§ Brief
All lines from the one holding "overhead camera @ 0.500" to the end of the listing are to be output exactly, both ends included, with any pictures left out.

(Source data)

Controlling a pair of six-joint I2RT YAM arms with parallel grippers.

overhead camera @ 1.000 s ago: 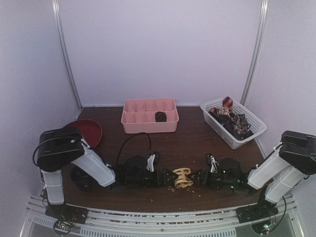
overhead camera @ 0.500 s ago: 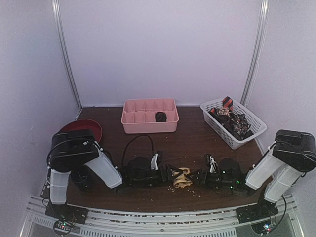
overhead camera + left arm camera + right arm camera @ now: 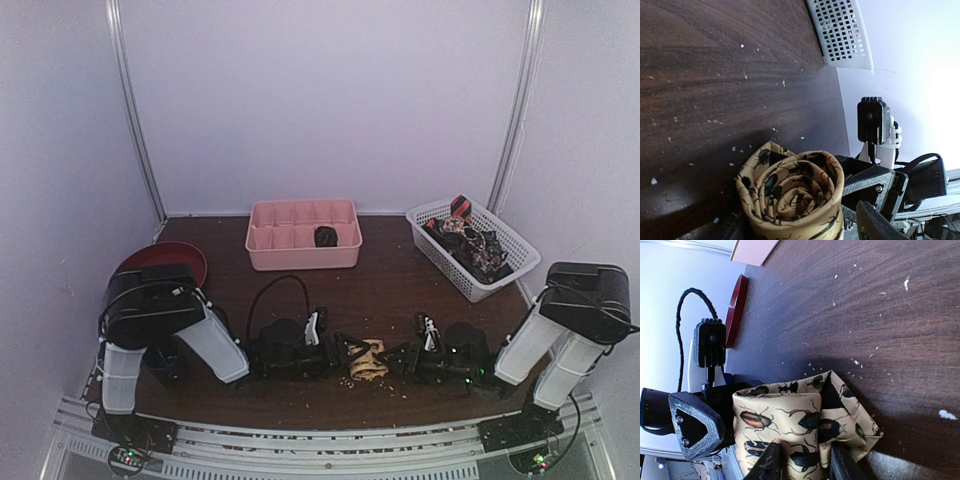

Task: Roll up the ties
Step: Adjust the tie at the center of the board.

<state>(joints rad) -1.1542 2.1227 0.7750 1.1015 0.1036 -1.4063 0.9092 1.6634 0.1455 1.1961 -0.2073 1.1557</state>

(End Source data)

§ Expected output
overhead camera @ 0.500 s ago: 
overhead camera + left arm camera + right arm camera @ now: 

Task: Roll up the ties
Step: Adjust the tie at the center of the board.

<state>(joints rad) -1.1542 2.1227 0.7750 1.1015 0.1036 -1.4063 0.9092 1.6634 0.1455 1.1961 -0.2073 1.1557</state>

The output is now finished.